BEGIN Supplied data

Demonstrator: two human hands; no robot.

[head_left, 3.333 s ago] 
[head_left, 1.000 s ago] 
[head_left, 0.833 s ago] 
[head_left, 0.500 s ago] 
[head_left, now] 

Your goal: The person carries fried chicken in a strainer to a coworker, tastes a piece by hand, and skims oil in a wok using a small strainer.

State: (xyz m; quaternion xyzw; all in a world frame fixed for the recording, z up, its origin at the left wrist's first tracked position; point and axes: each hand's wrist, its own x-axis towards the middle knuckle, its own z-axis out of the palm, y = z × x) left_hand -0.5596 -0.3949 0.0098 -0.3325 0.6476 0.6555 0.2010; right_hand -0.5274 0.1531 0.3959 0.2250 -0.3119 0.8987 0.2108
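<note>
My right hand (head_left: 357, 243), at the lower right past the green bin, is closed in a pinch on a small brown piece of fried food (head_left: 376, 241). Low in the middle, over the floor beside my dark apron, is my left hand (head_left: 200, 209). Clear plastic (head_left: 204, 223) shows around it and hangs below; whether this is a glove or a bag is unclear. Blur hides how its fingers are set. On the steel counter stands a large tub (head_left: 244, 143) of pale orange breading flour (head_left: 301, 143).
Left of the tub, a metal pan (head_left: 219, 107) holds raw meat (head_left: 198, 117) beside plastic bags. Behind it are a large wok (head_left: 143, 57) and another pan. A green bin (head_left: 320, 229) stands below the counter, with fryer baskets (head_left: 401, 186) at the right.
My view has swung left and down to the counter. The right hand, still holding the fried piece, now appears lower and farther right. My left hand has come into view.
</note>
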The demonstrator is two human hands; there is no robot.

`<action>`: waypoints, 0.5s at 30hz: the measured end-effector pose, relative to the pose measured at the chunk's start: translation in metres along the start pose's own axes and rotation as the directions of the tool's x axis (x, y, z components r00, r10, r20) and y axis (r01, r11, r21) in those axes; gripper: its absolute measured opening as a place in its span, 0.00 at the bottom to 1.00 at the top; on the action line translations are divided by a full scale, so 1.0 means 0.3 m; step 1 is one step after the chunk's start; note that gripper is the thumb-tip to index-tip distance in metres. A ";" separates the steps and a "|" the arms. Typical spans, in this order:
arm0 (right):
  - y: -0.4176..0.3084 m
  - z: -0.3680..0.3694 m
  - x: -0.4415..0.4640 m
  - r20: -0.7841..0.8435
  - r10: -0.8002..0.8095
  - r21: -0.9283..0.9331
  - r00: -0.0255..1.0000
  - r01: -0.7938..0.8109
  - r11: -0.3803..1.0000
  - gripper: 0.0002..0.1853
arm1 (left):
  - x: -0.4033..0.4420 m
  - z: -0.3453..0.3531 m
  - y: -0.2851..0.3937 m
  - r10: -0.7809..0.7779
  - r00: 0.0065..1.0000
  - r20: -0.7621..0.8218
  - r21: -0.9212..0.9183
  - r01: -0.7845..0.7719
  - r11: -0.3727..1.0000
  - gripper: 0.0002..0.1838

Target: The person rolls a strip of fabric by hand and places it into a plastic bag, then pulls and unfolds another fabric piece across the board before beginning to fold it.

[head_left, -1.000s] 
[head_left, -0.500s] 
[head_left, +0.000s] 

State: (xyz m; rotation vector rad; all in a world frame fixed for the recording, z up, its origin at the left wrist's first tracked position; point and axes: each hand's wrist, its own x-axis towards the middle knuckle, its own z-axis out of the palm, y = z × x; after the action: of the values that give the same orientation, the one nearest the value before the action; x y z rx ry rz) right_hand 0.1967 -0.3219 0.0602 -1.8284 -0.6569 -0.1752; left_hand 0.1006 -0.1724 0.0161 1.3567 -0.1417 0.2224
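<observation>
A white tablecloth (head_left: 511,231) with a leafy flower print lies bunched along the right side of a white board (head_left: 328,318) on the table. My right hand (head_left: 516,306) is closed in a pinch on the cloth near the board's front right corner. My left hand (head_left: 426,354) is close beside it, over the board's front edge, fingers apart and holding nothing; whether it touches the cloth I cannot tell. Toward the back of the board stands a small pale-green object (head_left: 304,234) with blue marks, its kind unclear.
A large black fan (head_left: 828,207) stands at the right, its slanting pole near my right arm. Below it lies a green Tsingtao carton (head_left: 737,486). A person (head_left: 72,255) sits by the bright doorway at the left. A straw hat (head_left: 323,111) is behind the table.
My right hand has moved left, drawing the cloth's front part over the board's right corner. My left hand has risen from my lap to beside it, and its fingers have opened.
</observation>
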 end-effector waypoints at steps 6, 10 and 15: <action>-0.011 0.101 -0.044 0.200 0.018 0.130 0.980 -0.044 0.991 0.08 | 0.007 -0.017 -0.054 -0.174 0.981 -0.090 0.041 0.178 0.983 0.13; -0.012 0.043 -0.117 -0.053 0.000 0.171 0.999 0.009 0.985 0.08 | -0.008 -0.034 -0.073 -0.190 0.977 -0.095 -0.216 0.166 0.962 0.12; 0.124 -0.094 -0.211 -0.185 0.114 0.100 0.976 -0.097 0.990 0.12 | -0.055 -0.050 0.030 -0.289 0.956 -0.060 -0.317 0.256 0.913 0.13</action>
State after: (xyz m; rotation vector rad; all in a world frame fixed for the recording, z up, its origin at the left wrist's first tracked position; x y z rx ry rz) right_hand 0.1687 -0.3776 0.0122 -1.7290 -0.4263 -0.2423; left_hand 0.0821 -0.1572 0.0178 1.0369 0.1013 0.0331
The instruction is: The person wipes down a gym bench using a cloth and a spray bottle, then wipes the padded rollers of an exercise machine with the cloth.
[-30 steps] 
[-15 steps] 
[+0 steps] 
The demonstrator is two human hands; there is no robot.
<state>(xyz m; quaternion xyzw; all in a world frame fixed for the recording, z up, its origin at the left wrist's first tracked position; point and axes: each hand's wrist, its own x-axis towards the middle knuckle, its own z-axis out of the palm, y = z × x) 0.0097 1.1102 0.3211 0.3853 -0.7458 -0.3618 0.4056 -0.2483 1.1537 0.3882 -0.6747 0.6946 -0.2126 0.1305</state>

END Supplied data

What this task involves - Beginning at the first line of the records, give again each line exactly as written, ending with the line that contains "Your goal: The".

Answer box -
Demonstrator: two human hands; no robot.

[head_left, 3.333 s ago] 
[head_left, 1.000 s ago] 
[head_left, 0.833 s ago] 
[head_left, 0.500 s ago] 
[head_left, now] 

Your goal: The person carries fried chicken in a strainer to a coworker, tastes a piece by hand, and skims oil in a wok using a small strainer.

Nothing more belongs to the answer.